Problem to work on: Return each line below exactly as it reads, and omit any image in it.

Supplied information:
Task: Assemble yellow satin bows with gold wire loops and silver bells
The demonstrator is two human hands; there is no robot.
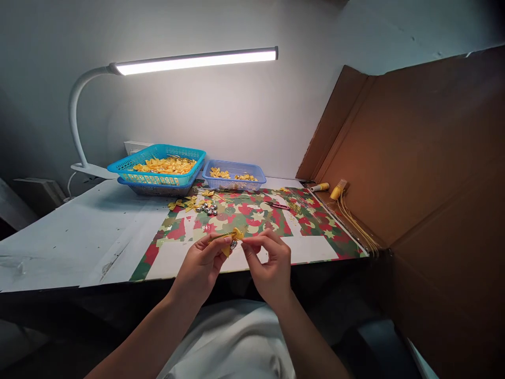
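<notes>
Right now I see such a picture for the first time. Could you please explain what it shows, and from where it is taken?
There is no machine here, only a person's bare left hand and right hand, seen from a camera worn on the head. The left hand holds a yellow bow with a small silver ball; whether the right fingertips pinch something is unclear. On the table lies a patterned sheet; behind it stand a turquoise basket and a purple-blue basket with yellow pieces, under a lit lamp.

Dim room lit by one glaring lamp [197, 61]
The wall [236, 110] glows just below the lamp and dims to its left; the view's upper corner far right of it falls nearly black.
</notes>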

Solution below:
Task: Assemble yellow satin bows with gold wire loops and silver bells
The demonstrator is two human hands; there is no robot.
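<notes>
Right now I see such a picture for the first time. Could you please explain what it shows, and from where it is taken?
There is no machine here, only a person's bare left hand and right hand, seen from a camera worn on the head. The left hand holds a yellow bow with a small silver ball; whether the right fingertips pinch something is unclear. On the table lies a patterned sheet; behind it stand a turquoise basket and a purple-blue basket with yellow pieces, under a lit lamp.

Dim room lit by one glaring lamp [197, 61]
The wall [236, 110] glows just below the lamp and dims to its left; the view's upper corner far right of it falls nearly black.
</notes>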

There is nothing else to the answer.